SOURCE DATA Block Start

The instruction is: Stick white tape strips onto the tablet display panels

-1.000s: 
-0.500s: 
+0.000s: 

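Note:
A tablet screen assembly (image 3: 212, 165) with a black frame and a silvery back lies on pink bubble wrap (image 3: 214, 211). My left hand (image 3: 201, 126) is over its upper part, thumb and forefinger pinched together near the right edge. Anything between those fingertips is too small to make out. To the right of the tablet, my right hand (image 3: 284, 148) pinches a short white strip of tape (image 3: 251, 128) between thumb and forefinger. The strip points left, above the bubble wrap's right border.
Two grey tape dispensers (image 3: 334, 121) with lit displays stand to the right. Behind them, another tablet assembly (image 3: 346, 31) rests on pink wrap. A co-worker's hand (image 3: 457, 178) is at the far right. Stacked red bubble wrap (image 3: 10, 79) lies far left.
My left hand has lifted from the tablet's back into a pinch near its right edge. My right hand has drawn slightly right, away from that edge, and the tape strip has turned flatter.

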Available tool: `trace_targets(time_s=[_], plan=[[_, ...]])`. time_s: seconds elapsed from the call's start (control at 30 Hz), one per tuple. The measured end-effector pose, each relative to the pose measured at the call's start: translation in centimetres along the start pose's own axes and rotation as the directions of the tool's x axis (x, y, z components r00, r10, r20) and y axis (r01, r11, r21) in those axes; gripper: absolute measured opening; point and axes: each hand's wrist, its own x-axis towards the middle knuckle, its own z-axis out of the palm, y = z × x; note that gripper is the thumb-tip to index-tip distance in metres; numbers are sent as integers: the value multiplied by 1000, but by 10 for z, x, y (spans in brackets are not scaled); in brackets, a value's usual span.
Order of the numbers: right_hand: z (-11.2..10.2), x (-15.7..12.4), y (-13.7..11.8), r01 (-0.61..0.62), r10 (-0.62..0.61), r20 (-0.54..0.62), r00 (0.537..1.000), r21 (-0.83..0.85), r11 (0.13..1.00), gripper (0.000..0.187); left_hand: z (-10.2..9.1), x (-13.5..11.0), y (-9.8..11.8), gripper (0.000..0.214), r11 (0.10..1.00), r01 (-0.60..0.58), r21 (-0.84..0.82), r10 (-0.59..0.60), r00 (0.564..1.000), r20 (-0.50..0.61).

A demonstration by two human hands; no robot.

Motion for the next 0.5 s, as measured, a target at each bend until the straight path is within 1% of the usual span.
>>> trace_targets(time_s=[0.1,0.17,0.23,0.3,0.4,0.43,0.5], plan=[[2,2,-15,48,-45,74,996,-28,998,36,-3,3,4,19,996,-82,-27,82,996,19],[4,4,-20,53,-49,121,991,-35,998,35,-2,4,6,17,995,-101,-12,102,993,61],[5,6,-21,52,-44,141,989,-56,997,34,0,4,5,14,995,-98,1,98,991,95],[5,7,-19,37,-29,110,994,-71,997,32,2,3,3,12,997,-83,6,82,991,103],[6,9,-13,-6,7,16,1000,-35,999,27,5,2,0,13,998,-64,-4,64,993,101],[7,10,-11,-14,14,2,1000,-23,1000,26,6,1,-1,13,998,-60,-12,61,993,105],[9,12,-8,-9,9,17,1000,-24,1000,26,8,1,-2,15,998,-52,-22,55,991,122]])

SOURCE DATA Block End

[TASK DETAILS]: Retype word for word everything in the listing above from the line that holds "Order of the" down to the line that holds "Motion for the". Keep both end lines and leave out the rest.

[TASK ANSWER]:
Order of the numbers: right_hand: z (-11.2..10.2), x (-15.7..12.4), y (-13.7..11.8), r01 (-0.61..0.62), r10 (-0.62..0.61), r20 (-0.54..0.62), r00 (0.537..1.000), r21 (-0.83..0.85), r11 (0.13..1.00), gripper (0.000..0.187); left_hand: z (-10.2..9.1), x (-13.5..11.0), y (-9.8..11.8), gripper (0.000..0.214), r11 (0.10..1.00), r01 (-0.60..0.58), r21 (-0.84..0.82), r10 (-0.59..0.60), r00 (0.564..1.000), r20 (-0.50..0.61).

A demonstration by two human hands; no robot.

Motion for the next 0.5 s, as measured, a target at each bend until the straight path is within 1% of the usual span.

This answer is complete as written.